WHAT YOU SHOULD DO: Could you return all of the data exactly as given?

GIVEN INFORMATION:
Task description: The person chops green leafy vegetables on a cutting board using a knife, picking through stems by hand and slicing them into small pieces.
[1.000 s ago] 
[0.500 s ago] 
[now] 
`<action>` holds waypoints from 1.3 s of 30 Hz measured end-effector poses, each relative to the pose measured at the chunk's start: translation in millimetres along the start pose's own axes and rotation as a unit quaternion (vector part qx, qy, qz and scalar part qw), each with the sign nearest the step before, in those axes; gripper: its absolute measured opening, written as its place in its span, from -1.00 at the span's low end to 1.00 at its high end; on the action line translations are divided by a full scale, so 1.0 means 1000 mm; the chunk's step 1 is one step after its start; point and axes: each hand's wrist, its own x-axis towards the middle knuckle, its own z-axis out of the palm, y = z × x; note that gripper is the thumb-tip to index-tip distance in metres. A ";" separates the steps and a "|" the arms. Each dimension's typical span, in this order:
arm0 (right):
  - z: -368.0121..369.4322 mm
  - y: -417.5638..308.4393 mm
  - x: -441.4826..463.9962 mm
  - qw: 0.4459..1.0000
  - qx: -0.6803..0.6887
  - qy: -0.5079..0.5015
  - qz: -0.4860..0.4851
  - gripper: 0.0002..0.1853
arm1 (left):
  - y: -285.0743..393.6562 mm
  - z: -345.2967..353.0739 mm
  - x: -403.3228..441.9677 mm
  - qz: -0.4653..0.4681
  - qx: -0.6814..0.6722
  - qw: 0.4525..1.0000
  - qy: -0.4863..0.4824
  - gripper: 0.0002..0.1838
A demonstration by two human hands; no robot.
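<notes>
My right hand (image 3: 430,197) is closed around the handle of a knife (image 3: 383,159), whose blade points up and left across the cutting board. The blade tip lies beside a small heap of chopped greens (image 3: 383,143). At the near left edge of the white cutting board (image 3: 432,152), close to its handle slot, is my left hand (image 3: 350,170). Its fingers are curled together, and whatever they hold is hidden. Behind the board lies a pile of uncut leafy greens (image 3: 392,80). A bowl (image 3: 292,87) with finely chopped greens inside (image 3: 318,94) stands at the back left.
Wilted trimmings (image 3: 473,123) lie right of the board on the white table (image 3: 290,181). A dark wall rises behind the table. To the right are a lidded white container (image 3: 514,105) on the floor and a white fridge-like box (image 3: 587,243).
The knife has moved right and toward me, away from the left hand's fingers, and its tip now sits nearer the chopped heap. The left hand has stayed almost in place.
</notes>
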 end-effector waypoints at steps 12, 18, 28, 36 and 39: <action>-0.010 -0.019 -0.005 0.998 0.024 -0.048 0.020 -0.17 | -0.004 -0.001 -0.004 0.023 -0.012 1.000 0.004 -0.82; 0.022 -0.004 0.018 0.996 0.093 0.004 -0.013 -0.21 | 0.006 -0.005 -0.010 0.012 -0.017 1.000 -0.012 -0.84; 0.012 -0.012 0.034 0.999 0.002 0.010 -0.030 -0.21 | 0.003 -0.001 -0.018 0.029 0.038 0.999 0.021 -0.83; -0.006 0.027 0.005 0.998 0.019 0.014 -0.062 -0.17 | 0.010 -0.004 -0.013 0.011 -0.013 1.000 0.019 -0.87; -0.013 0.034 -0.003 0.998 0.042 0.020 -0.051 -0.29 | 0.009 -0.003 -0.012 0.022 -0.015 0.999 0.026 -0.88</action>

RESULT:
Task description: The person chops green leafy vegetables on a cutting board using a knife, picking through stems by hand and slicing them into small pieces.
[1.000 s ago] 
[0.500 s ago] 
[now] 
`<action>` holds waypoints from 1.3 s of 30 Hz measured end-effector poses, each relative to the pose measured at the chunk's start: translation in millimetres along the start pose's own axes and rotation as a unit quaternion (vector part qx, qy, qz and scalar part qw), each with the sign nearest the step before, in those axes; gripper: its absolute measured opening, written as its place in its span, from -1.00 at the span's low end to 1.00 at its high end; on the action line translations are divided by a full scale, so 1.0 means 1000 mm; the chunk's step 1 is one step after its start; point and axes: each hand's wrist, its own x-axis towards the middle knuckle, its own z-axis out of the palm, y = z × x; note that gripper is the thumb-tip to index-tip distance in metres. A ";" separates the steps and a "|" the arms. Each dimension's typical span, in this order:
arm0 (right):
  - z: -368.0121..369.4322 mm
  - y: -417.5638..308.4393 mm
  - x: -441.4826..463.9962 mm
  - qw: 0.4459..1.0000
  - qx: -0.6803..0.6887
  - qy: -0.5079..0.5015
  - qz: -0.4860..0.4851
  - gripper: 0.0002..0.1853
arm1 (left):
  - y: -285.0743..393.6562 mm
  - z: -345.2967..353.0739 mm
  - x: -403.3228..441.9677 mm
  - qz: -0.4653..0.4681
  - qx: -0.6814..0.6722
  - qw: 0.4525..1.0000
  - qy: -0.4863..0.4824
  - gripper: 0.0002..0.1838
A demonstration by two human hands; no robot.
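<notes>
My right hand (image 3: 430,197) is closed around the handle of a knife (image 3: 383,159), whose blade points up and left across the cutting board. The blade tip lies beside a small heap of chopped greens (image 3: 383,143). At the near left edge of the white cutting board (image 3: 432,152), close to its handle slot, is my left hand (image 3: 350,170). Its fingers are curled together, and whatever they hold is hidden. Behind the board lies a pile of uncut leafy greens (image 3: 392,80). A bowl (image 3: 292,87) with finely chopped greens inside (image 3: 318,94) stands at the back left.
Wilted trimmings (image 3: 473,123) lie right of the board on the white table (image 3: 290,181). A dark wall rises behind the table. To the right are a lidded white container (image 3: 514,105) on the floor and a white fridge-like box (image 3: 587,243).
The knife has moved right and toward me, away from the left hand's fingers, and its tip now sits nearer the chopped heap. The left hand has stayed almost in place.
</notes>
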 end-effector waypoints at steps 12, 18, 28, 36 and 39: <action>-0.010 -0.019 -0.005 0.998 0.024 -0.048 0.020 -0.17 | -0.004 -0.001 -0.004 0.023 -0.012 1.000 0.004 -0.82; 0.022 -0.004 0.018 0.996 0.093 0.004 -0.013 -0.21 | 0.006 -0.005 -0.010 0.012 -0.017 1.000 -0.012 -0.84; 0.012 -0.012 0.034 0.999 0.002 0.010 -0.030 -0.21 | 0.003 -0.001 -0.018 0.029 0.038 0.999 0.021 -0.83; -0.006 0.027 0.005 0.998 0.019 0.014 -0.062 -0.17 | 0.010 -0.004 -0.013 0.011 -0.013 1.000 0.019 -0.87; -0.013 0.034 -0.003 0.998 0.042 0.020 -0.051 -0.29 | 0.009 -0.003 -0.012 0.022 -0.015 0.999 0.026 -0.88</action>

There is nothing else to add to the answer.